■ **ACTIVITY**
Below are lines of data; restate word for word those running from the line containing "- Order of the" to the line containing "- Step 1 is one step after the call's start", inclusive, and no others.
++++ EXERCISE MATERIAL ++++
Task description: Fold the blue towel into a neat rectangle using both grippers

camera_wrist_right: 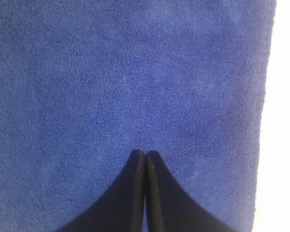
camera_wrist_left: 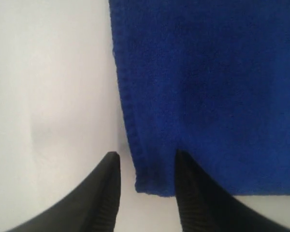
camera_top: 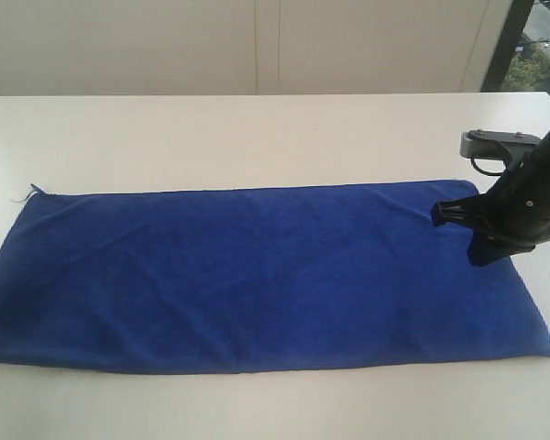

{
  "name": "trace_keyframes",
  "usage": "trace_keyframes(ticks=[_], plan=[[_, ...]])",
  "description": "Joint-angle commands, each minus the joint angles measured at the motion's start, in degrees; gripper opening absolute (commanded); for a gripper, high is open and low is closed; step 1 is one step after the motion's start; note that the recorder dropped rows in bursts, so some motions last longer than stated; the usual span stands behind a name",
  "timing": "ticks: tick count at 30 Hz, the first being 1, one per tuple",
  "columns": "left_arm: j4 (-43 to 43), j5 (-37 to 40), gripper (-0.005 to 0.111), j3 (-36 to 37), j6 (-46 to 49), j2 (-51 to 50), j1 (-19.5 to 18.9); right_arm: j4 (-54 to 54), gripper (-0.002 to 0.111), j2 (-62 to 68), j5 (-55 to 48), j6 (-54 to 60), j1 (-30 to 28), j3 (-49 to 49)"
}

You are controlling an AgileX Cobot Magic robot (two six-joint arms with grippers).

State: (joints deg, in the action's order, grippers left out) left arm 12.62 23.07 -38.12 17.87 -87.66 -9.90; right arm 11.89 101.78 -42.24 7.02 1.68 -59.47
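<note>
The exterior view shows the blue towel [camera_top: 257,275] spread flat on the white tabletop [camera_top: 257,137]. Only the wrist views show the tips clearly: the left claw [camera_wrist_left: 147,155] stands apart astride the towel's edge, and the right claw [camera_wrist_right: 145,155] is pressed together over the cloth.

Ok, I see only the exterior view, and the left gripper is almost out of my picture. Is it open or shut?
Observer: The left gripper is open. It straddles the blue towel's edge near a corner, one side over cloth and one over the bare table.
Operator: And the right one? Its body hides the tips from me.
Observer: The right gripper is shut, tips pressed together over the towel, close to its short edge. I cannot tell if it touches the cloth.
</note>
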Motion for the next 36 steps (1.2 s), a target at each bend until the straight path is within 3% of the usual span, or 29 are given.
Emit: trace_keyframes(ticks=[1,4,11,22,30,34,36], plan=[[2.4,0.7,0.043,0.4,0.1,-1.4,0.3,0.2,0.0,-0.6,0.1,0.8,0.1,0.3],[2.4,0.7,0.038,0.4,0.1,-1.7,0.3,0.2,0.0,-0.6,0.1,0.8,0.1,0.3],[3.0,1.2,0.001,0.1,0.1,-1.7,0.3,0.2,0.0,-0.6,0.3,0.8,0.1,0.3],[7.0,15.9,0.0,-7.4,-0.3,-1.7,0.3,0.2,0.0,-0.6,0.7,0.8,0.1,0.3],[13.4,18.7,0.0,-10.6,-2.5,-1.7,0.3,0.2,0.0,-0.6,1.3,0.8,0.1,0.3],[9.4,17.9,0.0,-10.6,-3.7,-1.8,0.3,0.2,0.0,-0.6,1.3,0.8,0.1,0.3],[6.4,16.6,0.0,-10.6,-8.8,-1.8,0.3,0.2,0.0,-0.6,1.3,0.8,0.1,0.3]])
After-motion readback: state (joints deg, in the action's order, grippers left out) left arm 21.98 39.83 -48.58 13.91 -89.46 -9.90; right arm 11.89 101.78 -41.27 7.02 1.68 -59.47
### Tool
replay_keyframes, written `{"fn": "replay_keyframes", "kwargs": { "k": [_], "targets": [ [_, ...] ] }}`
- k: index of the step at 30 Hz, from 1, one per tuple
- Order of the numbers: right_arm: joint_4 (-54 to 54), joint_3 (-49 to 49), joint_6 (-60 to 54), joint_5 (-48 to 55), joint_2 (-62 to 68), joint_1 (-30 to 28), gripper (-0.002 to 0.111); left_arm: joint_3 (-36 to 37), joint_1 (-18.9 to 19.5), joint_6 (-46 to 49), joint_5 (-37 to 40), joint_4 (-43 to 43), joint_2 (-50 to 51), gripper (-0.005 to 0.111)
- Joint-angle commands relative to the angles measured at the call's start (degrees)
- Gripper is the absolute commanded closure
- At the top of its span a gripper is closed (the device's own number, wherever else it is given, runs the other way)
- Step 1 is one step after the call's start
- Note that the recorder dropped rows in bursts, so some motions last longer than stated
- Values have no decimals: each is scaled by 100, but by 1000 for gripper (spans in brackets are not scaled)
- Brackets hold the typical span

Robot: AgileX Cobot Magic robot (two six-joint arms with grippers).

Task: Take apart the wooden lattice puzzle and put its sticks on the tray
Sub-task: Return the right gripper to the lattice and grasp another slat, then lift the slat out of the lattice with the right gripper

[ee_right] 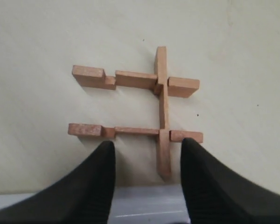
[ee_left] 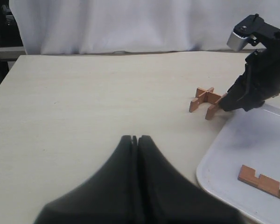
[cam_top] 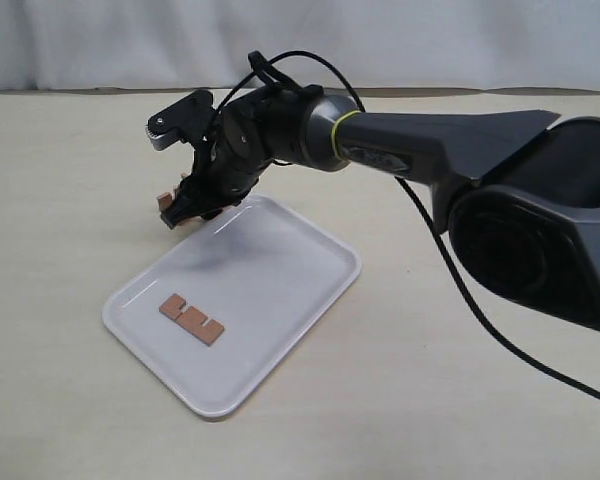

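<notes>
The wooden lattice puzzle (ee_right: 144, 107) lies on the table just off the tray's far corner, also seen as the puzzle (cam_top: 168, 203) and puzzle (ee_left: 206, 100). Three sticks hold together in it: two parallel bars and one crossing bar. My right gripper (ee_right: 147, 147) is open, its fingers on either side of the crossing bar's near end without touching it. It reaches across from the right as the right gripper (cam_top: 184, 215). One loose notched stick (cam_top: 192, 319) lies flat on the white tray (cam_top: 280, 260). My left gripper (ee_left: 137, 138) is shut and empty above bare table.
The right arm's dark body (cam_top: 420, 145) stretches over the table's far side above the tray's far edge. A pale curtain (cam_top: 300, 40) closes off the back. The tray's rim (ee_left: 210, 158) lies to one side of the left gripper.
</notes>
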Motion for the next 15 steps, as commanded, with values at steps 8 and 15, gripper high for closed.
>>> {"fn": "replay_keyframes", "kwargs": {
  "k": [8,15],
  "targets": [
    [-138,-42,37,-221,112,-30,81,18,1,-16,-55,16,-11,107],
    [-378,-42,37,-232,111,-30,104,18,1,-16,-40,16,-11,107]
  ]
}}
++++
■ **ANSWER**
- Order of the numbers: right_arm: joint_4 (-54 to 54), joint_3 (-49 to 49), joint_6 (-60 to 54), joint_5 (-48 to 55), joint_2 (-62 to 68), joint_1 (-30 to 28), gripper (-0.002 to 0.111); left_arm: joint_3 (-36 to 37), joint_1 (-18.9 to 19.5), joint_6 (-46 to 49), joint_5 (-37 to 40), joint_4 (-43 to 43), joint_2 (-50 to 51), gripper (-0.005 to 0.111)
- Joint-angle commands relative to the angles measured at the call's start (degrees)
- Gripper is the absolute commanded closure
- At the top of its span a gripper is closed (the device's own number, wherever else it is given, runs the other way)
- Step 1 is one step after the call's start

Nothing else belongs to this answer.